December 23, 2008 Written by JP    [Font too small?]

There’s a trend in modern medicine in which natural substances are isolated and then transformed into artificial chemicals which can be tested, patented and eventually sold as prescription medications. This has become the accepted mode by which conventional medicine has chosen to incorporate nature into science. But a lesson that’s been learned time and time again is that science is often not very good at accurately replicating nature. A recent example of this is currently under development. It’s a work in progress and I’d like to give you a tour of the process. Our story picks up in Granada, Spain.

Olive OilDrs. Javier Menendez and Antonio Segura-Carretero just published a study in the journal, BMC Cancer. Their research showed that extra virgin olive oil could suppress the activity of a certain type of breast cancer cell.

Before we get to the heart of the matter, let’s examine exactly what extra virgin olive oil (EVOO) is. EVOO is made from the first pressing of the olive fruit. It is not purified or stripped of any of its healthful components, which is the case with other olive oils. Therefore, EVOO is widely regarded as the healthiest and most natural form of olive oil.

EVOO vs Breast Cancer

In this current investigation, Dr. Menendez and Dr. Segura-Carretero tested a number of EVOO extracts on a very aggressive form of breast cancer cells. Their preliminary results were very promising: All the EVOO extracts they tested successfully combated the breast cancer cells.

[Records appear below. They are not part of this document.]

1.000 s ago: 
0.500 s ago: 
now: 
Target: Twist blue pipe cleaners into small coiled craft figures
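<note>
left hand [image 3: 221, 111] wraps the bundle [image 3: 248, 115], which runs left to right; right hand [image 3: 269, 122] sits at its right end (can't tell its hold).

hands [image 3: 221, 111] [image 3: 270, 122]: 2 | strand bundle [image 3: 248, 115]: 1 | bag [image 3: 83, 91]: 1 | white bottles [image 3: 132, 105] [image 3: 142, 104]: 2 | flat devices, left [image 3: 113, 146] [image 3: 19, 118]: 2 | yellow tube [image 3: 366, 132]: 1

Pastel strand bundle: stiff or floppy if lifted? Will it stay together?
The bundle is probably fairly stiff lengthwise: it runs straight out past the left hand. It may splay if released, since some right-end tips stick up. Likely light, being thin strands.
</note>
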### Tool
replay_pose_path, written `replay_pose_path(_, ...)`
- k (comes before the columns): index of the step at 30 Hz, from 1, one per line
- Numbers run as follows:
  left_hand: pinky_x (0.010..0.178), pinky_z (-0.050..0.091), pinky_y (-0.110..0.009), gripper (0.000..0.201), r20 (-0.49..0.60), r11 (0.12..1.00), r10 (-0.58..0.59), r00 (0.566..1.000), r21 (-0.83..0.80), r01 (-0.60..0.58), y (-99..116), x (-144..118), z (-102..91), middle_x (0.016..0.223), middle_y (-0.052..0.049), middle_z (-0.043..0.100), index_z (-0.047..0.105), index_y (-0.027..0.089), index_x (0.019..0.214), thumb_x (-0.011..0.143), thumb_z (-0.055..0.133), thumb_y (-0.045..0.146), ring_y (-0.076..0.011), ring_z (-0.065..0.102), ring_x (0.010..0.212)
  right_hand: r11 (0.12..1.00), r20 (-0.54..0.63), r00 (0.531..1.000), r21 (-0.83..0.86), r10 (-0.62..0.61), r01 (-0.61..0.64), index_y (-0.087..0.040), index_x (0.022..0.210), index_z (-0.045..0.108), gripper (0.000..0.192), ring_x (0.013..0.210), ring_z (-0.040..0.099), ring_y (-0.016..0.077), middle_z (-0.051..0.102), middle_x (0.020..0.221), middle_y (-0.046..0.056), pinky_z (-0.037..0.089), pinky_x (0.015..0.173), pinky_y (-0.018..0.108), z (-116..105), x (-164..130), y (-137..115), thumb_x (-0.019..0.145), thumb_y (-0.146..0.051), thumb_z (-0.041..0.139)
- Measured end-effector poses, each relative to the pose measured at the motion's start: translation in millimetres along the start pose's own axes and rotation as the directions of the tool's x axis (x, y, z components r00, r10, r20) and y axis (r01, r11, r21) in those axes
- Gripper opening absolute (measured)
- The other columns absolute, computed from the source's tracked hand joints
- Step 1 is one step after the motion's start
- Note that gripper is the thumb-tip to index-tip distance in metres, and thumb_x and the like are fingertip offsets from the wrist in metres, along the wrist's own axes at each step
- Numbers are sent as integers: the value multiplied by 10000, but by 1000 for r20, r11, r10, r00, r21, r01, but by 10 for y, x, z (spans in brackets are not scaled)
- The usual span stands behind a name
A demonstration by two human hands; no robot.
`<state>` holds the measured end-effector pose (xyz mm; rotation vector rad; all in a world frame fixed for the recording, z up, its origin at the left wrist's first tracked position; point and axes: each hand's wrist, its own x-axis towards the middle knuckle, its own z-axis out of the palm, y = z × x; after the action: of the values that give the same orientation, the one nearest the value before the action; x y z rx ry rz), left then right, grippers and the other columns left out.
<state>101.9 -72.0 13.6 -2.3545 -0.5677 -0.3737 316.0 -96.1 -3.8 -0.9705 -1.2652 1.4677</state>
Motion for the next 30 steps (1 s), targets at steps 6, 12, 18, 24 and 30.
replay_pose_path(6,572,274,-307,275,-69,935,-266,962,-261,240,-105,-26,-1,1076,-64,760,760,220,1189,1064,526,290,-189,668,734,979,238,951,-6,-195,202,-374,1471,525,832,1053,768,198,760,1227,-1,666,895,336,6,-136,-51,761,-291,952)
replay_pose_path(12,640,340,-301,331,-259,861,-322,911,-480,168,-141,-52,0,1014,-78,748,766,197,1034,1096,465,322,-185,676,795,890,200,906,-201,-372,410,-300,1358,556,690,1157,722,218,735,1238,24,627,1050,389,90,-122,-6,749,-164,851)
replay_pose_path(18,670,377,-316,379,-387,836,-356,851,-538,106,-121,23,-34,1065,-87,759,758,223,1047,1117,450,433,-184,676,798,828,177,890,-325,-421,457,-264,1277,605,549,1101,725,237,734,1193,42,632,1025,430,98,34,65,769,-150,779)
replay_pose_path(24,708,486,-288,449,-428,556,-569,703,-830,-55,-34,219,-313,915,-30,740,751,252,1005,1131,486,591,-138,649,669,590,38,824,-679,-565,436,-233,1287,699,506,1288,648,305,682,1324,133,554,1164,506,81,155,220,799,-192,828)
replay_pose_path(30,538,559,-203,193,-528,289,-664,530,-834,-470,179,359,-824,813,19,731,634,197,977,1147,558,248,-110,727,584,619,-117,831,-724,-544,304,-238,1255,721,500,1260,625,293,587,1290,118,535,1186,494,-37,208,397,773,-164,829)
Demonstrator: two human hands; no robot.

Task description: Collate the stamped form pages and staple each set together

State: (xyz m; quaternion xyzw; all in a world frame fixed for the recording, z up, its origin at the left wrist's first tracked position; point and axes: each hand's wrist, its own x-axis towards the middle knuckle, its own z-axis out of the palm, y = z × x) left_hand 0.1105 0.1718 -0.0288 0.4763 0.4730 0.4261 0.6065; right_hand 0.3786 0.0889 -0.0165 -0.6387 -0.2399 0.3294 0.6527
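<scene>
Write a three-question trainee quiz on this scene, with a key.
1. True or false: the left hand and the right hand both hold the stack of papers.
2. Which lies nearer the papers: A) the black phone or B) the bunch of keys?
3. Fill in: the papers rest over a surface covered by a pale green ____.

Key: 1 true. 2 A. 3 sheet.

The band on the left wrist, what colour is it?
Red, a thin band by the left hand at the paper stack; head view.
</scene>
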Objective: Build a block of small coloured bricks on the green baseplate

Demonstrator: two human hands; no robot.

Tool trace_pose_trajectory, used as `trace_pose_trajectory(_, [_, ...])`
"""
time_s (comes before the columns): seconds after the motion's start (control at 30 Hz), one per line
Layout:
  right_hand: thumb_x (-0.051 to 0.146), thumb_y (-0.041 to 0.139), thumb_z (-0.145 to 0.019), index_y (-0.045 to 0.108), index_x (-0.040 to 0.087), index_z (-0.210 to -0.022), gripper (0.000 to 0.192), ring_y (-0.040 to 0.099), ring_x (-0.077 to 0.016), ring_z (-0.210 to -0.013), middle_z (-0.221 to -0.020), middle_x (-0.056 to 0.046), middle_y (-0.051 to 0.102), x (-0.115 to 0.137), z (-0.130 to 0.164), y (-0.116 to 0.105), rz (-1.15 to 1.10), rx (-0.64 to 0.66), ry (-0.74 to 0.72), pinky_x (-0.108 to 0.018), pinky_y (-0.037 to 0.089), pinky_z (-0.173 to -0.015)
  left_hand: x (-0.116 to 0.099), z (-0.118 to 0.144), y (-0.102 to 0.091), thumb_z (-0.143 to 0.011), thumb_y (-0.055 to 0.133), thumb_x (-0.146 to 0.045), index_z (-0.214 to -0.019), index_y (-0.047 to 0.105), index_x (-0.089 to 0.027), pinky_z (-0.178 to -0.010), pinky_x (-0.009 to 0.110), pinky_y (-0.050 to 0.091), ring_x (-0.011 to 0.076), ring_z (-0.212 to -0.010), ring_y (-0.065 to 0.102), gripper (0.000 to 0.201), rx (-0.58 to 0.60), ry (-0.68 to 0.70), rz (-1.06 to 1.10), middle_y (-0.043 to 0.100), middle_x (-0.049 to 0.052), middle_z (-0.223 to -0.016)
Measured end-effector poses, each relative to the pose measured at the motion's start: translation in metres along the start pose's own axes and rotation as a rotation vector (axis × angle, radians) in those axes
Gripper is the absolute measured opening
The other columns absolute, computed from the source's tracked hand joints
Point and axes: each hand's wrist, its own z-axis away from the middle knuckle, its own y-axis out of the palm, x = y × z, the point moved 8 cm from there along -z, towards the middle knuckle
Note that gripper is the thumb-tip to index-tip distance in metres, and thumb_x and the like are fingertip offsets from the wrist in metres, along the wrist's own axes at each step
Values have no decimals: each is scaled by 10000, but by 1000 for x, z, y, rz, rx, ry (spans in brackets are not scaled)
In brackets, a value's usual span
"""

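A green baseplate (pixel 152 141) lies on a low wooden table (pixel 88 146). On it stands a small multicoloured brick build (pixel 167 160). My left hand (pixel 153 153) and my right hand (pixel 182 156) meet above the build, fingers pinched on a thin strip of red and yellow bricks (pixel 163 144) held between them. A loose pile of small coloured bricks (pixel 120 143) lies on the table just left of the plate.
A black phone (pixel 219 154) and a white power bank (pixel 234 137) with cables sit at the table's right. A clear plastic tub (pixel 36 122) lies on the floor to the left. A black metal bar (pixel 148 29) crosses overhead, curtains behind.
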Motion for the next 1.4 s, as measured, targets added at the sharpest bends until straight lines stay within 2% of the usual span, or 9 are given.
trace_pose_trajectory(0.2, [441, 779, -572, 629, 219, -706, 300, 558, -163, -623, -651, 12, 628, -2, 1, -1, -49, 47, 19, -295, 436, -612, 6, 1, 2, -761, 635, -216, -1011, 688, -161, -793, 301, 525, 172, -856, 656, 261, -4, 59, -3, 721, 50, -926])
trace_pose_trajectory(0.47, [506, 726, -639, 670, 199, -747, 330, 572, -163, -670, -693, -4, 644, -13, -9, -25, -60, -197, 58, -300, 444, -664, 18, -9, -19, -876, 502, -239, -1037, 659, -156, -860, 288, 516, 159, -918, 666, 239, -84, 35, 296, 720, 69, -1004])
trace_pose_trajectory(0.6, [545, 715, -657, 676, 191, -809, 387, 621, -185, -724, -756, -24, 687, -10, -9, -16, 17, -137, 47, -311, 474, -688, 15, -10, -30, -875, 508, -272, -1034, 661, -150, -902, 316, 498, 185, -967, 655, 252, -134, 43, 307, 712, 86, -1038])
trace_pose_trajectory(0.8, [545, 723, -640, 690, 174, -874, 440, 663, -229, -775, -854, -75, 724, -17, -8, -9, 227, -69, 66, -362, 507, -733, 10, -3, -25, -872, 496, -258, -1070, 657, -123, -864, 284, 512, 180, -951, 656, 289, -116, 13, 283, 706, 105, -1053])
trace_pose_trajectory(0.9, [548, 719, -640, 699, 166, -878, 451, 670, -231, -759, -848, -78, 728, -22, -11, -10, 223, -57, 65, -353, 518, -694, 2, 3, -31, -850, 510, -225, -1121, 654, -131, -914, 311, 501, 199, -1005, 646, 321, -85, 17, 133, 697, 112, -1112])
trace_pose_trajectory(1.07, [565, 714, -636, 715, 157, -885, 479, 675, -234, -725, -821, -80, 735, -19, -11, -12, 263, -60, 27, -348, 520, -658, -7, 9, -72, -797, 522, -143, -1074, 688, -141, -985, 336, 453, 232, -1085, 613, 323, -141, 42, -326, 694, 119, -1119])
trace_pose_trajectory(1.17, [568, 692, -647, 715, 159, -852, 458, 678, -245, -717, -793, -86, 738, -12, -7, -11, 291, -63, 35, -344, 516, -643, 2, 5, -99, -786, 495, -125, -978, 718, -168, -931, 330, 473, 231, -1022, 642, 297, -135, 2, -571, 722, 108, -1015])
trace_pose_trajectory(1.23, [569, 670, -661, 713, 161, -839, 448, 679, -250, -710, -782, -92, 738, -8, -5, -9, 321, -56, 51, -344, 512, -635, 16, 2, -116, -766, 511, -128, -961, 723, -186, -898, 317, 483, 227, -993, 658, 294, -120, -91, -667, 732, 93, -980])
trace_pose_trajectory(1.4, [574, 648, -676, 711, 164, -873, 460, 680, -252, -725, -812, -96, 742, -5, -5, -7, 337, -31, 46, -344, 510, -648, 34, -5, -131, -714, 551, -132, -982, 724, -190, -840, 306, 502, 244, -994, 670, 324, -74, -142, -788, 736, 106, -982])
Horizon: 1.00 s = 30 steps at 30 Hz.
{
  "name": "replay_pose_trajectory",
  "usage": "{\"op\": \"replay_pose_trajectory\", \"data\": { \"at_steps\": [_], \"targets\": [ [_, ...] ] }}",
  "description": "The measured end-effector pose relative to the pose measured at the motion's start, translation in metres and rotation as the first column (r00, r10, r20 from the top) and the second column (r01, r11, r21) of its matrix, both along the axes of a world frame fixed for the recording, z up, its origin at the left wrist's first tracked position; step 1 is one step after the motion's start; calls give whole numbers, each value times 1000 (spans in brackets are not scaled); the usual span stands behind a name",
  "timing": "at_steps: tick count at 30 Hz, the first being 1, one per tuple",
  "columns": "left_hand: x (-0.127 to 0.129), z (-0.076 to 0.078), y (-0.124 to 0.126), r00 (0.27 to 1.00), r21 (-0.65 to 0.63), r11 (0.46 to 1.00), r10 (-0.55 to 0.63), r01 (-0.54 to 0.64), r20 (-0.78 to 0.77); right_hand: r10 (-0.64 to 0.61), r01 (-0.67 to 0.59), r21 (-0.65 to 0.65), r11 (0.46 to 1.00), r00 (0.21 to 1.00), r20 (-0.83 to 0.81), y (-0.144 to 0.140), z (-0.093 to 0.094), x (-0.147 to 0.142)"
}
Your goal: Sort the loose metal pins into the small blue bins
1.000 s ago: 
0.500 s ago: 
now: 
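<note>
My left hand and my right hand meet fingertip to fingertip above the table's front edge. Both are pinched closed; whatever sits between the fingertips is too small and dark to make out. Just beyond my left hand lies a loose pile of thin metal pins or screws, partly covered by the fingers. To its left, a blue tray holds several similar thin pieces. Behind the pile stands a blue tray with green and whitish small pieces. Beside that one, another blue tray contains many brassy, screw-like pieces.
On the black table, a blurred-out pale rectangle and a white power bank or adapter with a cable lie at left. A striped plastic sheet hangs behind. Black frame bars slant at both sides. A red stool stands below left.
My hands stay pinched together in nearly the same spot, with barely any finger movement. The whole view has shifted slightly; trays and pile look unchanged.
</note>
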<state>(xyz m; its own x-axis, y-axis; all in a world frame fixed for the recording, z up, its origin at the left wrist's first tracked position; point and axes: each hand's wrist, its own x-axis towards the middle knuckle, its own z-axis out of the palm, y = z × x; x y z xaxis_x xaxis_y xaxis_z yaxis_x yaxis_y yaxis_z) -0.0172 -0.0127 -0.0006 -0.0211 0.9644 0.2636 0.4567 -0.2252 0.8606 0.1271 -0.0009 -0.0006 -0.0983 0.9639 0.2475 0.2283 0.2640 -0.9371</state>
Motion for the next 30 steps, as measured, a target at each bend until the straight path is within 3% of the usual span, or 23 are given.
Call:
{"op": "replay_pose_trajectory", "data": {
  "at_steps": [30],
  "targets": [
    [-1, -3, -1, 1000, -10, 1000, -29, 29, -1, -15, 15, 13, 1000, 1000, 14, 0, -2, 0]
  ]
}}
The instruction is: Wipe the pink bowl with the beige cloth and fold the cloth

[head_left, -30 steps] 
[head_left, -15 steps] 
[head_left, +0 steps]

But there’s a twist to this story. The researchers then tried to find drug-like chemicals in the olive oil. They isolated individual chemicals from olive oil and also tested them against the same breast cancer cells. The results speak for themselves: the drug-like chemicals failed to combat the cancer cells.

What this tells us is that a) the natural extracts of olive oil successfully fought the breast cancer cells and b) when drug-like chemicals, derived from olives, were tested … they failed to produce positive results.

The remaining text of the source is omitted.